• WHAT THE TASK ASKS: Locate, in the data below, the line that contains "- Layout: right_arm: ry" and the line that contains "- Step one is"; reproduce exactly those two lines and every line between them, nothing more.

• PROVIDED MATERIAL:
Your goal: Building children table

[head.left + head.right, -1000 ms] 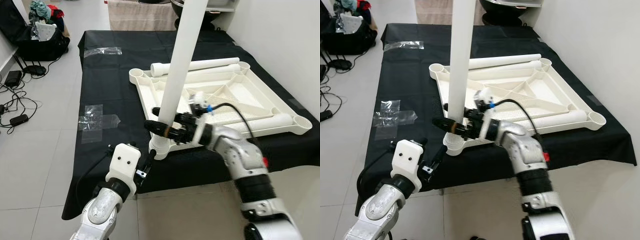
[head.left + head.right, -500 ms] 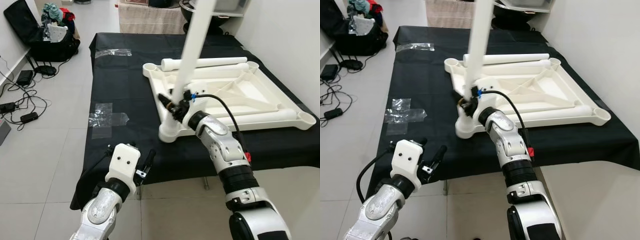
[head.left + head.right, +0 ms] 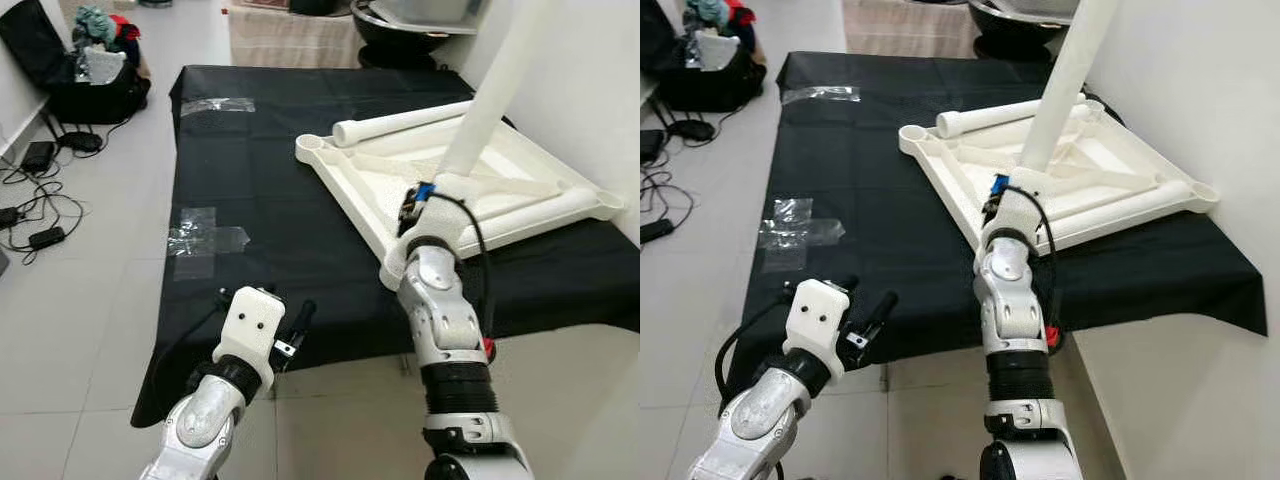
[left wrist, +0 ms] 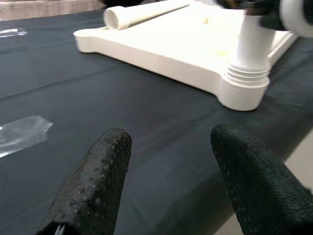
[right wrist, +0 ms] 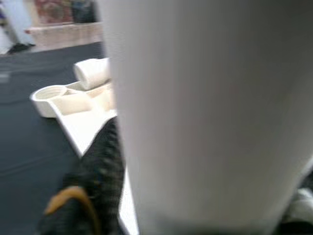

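Right claw (image 5: 105, 161): your right arm reaches up over the near edge of the table (image 3: 260, 200), wrist at the near corner of the white tabletop frame (image 3: 480, 190). From the wrist camera one black finger (image 5: 100, 171) lies against the upright white leg (image 3: 490, 95), pressed to its side; the second finger is hidden behind the tube, so you cannot tell for certain that the claw is clenched on it. That leg stands tilted in the socket at the frame's near corner.

White frame lies upside down on the black cloth, toward the table's right side, turned at an angle to the edges. Two loose leg tubes rest on it: one (image 3: 400, 122) along the far side, one (image 3: 545, 210) along the right side.

Left claw (image 4: 166, 166): released, fingers spread, hanging off the near edge of the table toward its left corner, well apart from the frame and touching nothing.

Clear tape patches (image 3: 200, 232) stick to the cloth near the left edge.
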Robot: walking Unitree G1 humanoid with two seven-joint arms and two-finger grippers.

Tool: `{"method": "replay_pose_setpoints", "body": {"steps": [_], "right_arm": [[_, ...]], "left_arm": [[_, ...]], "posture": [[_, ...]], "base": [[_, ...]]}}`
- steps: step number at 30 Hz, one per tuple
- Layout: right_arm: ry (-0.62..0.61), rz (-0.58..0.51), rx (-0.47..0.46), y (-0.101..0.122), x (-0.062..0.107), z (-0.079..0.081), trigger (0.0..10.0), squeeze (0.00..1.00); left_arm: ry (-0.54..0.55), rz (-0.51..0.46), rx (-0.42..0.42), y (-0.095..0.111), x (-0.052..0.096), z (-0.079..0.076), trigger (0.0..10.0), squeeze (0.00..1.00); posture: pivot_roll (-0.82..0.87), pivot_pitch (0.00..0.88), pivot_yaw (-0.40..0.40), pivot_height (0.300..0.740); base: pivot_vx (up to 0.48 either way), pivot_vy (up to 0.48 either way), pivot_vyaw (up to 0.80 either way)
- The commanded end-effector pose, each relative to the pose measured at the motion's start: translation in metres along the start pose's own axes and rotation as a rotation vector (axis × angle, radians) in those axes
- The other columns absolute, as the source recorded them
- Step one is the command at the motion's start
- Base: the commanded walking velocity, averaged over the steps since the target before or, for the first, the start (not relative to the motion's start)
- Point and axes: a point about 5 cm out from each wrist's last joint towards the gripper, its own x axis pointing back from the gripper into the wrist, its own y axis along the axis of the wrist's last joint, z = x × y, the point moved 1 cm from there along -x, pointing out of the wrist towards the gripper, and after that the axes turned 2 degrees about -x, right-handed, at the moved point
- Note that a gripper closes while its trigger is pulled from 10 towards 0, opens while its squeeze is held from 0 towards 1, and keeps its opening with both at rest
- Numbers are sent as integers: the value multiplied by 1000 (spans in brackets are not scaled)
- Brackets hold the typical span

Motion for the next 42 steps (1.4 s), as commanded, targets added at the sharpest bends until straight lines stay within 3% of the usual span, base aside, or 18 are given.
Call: {"method": "replay_pose_setpoints", "body": {"steps": [1, 3, 4, 5, 7, 9, 13, 19, 22, 33, 35, 38, 42], "right_arm": [[29, -15, -15, 1, 0, 2, 10000, 1000], [73, -51, -20, 8, -1, 7, 10000, 1000], [194, -63, -71, 15, -1, 18, 10000, 0], [194, -63, -71, 15, -1, 18, 10000, 0], [596, -23, -190, 23, 7, 42, 10000, 0], [961, 47, -212, 26, 27, 49, 10000, 0], [1190, 106, -193, 27, 42, 44, 10000, 0], [1286, 124, -164, 27, 44, 42, 10000, 0], [1346, 93, -103, 24, 43, 53, 10000, 0], [1247, 103, -42, 6, 42, 78, 10000, 0], [1239, 111, -28, 0, 42, 80, 0, 0], [1209, 104, -6, -3, 39, 80, 0, 0], [1067, 79, 34, -2, 25, 75, 0, 0]], "left_arm": [[-12, 14, -8, -5, 0, -2, 10000, 0], [-10, 14, -7, -5, 0, -2, 10000, 0], [-8, 13, -6, -5, 0, -2, 10000, 0], [-8, 13, -6, -5, 0, -2, 10000, 0], [-5, 14, -5, -5, 0, -2, 10000, 0], [-6, 14, -5, -6, 0, -2, 10000, 0], [-7, 13, -5, -6, 0, -2, 10000, 0], [-7, 13, -5, -6, 0, -3, 10000, 0], [-6, 13, -6, -6, 1, -3, 10000, 0], [-10, 11, -6, -6, 2, -3, 10000, 0], [-11, 11, -6, -6, 2, -4, 10000, 0], [-10, 11, -6, -6, 2, -4, 10000, 0], [-8, 11, -6, -6, 2, -3, 10000, 0]], "posture": [[67, 165, -122, 740], [67, 164, -123, 740], [68, 164, -124, 740], [68, 164, -124, 740], [63, 161, -124, 740], [63, 162, -124, 740], [67, 161, -127, 740], [67, 160, -127, 740], [74, 158, -130, 740], [77, 152, -127, 740], [80, 152, -129, 740], [78, 154, -128, 740], [75, 155, -130, 740]], "base": [[0, 0, 0], [0, 0, 0], [0, 0, 0], [0, 0, 0], [0, 0, 0], [0, 0, 0], [0, 0, 0], [0, 0, 0], [0, 0, 0], [0, 0, 0], [0, 0, 0], [0, 0, 0], [0, 0, 0]]}}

• EXERCISE RESPONSE:
- Layout: right_arm: ry (-0.62..0.61), rz (-0.58..0.51), rx (-0.47..0.46), y (-0.101..0.122), x (-0.062..0.107), z (-0.079..0.081), trigger (0.0..10.0), squeeze (0.00..1.00); left_arm: ry (-0.54..0.55), rz (-0.51..0.46), rx (-0.42..0.42), y (-0.095..0.111), x (-0.052..0.096), z (-0.079..0.076), trigger (0.0..10.0), squeeze (0.00..1.00); posture: pivot_roll (-0.82..0.87), pivot_pitch (0.00..0.88), pivot_yaw (-0.40..0.40), pivot_height (0.300..0.740); base: pivot_vx (up to 0.48 either way), pivot_vy (up to 0.48 either way), pivot_vyaw (up to 0.80 either way)
- The commanded end-effector pose, each relative to the pose measured at the motion's start: translation in metres along the start pose's own axes and rotation as a rotation vector (axis × angle, radians) in those axes
- The other columns absolute, as the source recorded them
- Step one is the command at the motion's start

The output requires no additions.